Request for Input: Migrating MambaETL to the OpenMRS Community Repositories

amugume · April 22, 2024, 5:34pm

Dear Community,

We’re reaching out for your insights regarding an upcoming transition involving the MambaETL codebase. Currently housed in UCSF-managed repositories, we’re preparing to migrate it into the OpenMRS community repositories.

What is MambaETL?

MambaETL, or simply Mamba, serves as an implementation for data Extraction, Loading, and Transformation (ETL) within the Open Electronic Medical Records System (OpenMRS) ecosystem. Its primary function is to transform highly normalised data, such as Observation (Obs) data, into a more denormalised format, facilitating faster data retrieval and analysis.

Our Approach:

The core functionality of MambaETL, comprised of a set of bash scripts and stored procedures/functions, is packaged as an OpenMRS module, featuring only the API submodule. This design allows implementers to seamlessly integrate MambaETL functionality into their projects by including it as a dependency. Notably, this modular approach enables us to easily enhance and maintain the core library independently, without being entangled in implementer-specific details. Separating the specifics also encourages implementers not to fork the Mamba repository.

Key Considerations:

Compile-Time Dependencies: MambaETL relies on properties passed at compile time, such as target analysis database specifications. This information is crucial for generating Liquibase changeset files dynamically during the build process.
Auto-Generated Build Files: During compilation, an ETL (SQL) file is auto-generated, containing both core scripts and any implementer-specific additions. This file is deployed by Liquibase at runtime.

Proposal:

We currently maintain the MambaETL core library module separate from any implementation specific details. It only contains logic and files that are core to the functioning of MambaETL.`

All core updates and enhancements to MambaETL go into this module and any dependent modules can choose to upgrade their version of MambaETL core seamlessly.

We have also created a second module which is essentially a MambaETL Reference/quick start module, which demonstrates how Mamba core can be integrated into other projects.

An implementer can choose to use the MambaETL Reference module as is and build ontop with their specific needs or just use it as a guide to setup a separate module to support MambaETL.` Below are the repository links:

MambaETL Core Module: Link
MambaETL Reference/Quick Start Module: Link

Community Input:

Considering the outlined approach and key considerations, we seek your perspective on whether to maintain the current modular structure or consolidate into a single module that encompasses both core functionality and implementer-specific extensions. Your feedback and suggestions are highly valued as we strive to optimise the MambaETL framework for the broader OpenMRS community.
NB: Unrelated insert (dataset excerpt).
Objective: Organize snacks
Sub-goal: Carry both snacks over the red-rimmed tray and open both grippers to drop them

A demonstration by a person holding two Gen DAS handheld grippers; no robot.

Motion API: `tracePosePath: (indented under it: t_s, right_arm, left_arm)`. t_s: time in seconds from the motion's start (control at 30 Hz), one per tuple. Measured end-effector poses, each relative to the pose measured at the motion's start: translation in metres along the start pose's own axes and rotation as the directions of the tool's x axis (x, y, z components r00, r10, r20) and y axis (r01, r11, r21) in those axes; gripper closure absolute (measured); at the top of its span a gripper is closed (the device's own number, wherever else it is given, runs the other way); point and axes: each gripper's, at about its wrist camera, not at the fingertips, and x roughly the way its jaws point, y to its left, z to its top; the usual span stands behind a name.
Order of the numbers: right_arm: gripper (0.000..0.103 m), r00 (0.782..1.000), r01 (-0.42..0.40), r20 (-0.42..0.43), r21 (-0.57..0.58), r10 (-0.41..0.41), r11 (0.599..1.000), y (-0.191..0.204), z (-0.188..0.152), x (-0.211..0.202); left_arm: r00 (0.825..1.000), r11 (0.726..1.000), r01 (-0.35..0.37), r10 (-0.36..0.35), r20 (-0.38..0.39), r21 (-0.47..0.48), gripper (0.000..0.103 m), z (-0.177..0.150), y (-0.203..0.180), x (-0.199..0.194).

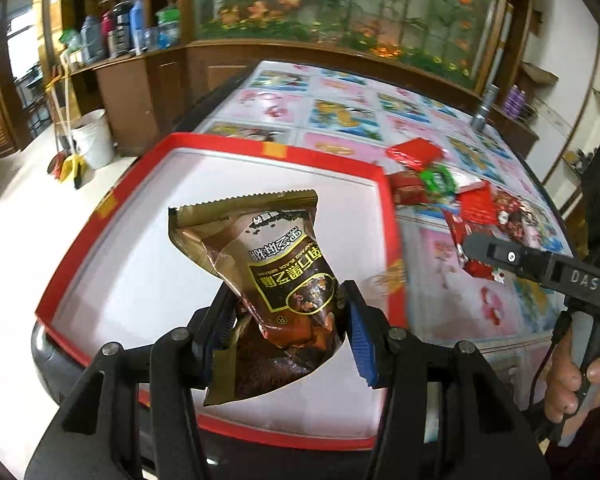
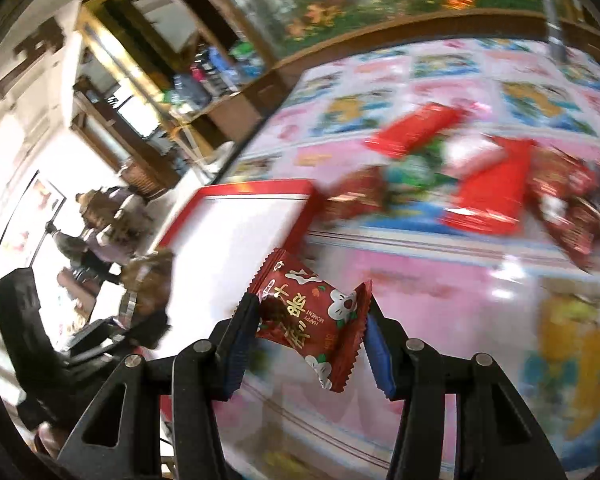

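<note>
Gripping a brown packet (image 1: pixel 268 276) in your left tool (image 1: pixel 288 332) over the tray (image 1: pixel 332 160), right tool (image 2: pixel 308 344) clamps a red candy (image 2: pixel 312 320).

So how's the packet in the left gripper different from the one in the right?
The black sesame packet is gold and brown; the red snack packet is red with white flowers. The sesame packet is longer and hangs over the red-rimmed box; the red one is squarer, above the tablecloth. Both are clamped between pads.
</note>
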Motion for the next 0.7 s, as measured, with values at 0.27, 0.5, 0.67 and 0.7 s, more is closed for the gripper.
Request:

Thank you for your time and contributions.

cc: @dkayiwa @eudson @dbaluku @slubwama @gomare @gkinyua

dkayiwa · April 22, 2024, 5:45pm

@amugume can you point us to the implementer specific extensions in the second mamba-etl module?
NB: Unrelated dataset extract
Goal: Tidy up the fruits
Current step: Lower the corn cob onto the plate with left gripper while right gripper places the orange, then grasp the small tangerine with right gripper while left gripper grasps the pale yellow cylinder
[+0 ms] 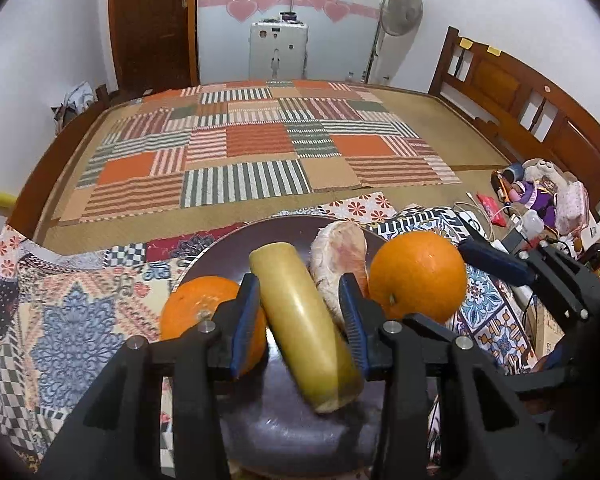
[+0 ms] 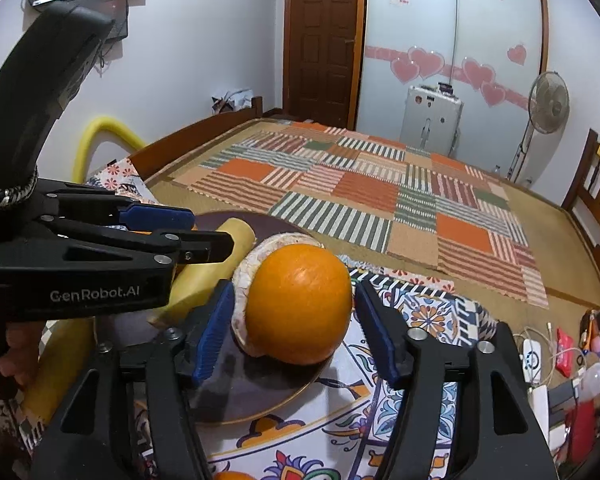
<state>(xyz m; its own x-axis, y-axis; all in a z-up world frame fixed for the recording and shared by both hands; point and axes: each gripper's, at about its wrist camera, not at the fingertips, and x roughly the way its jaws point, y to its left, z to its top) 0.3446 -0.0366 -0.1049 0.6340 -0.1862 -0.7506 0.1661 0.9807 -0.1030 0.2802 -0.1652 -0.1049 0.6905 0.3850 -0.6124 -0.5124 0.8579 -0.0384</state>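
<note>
A dark brown plate (image 1: pixel 284 232) (image 2: pixel 260 384) lies on a patterned cloth. A yellow banana (image 1: pixel 300 320) (image 2: pixel 204 276) lies across the plate between the fingers of my left gripper (image 1: pixel 300 316) (image 2: pixel 204 232), whose jaws stand slightly apart around it. An orange (image 1: pixel 196 312) sits at the plate's left. A peeled pomelo piece (image 1: pixel 340 256) (image 2: pixel 252 264) lies on the plate. A second orange (image 1: pixel 418 276) (image 2: pixel 298 304) sits on the plate's right edge, between the open fingers of my right gripper (image 2: pixel 296 336) (image 1: pixel 496 264), untouched by the pads.
The plate rests on a patterned cloth (image 1: pixel 72 300) (image 2: pixel 420 320) at the near edge of a wooden bed with a patchwork mat (image 1: pixel 260 152) (image 2: pixel 360 192). Toys, cables and bottles (image 1: pixel 540 208) (image 2: pixel 572 352) clutter the right. Another yellow fruit (image 2: pixel 56 368) lies at left.
</note>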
amugume · April 23, 2024, 5:30am

@dkayiwa thank you for your prompt response.

In addition to the automated database flattening feature inherent in MambaETL, there are several customizable functionalities that enhance its versatility available to implementers:

Users have the capability to tailor configurations, specifying details such as the desired structure of the final flat tables, including table name, columns, and encounter type. This flexibility is facilitated through the configuration section.
Through the reports.json file, implementers can integrate report queries and input parameters, empowering them to refine data retrieval methods from the analysis_db according to their specific needs.
For more intricate reporting requirements, users can supplement MambaETL with their own ETL scripts, housed within the derived folder. This advanced feature enables precise control over report generation directly from the flat tables.
The parent pom.xml file also has some customisable features.

While comprehensive documentation detailing these functionalities among others is available within the module, it’s worth noting that these sections have been deliberately omitted from the module itself to maintain its generic nature as a foundational starting point.

Below, you’ll find screenshots illustrating some of the customisable implementer-specific extensions referenced above.

figure 1: shows config folder contents under the ../resources/_etl folder in the omod submodule

figure 2: shows one of the flat table configuration files for the ANC encounter type

figure 3: shows a cut-out section of the contents of the reports.json file

figure 4: shows one of the contents of the folders under the derived folder

dkayiwa · April 23, 2024, 6:37am

If mamba-etl is for implementer specific customisations, then for those who just want the default without code customisations(and by the way they are the majority), why can’t they have that in mamba-core alone? To give an example, i can run the openmrs reporting module with non code code customisations to create reports. But implementers like UgandaEMR which want code customisations, they extend this reporting module with something like ugandaemrreports. In summary, an implementer without a need for code customisations, who just wants the default flattening of obs tables, why cant they just use the mamba-core?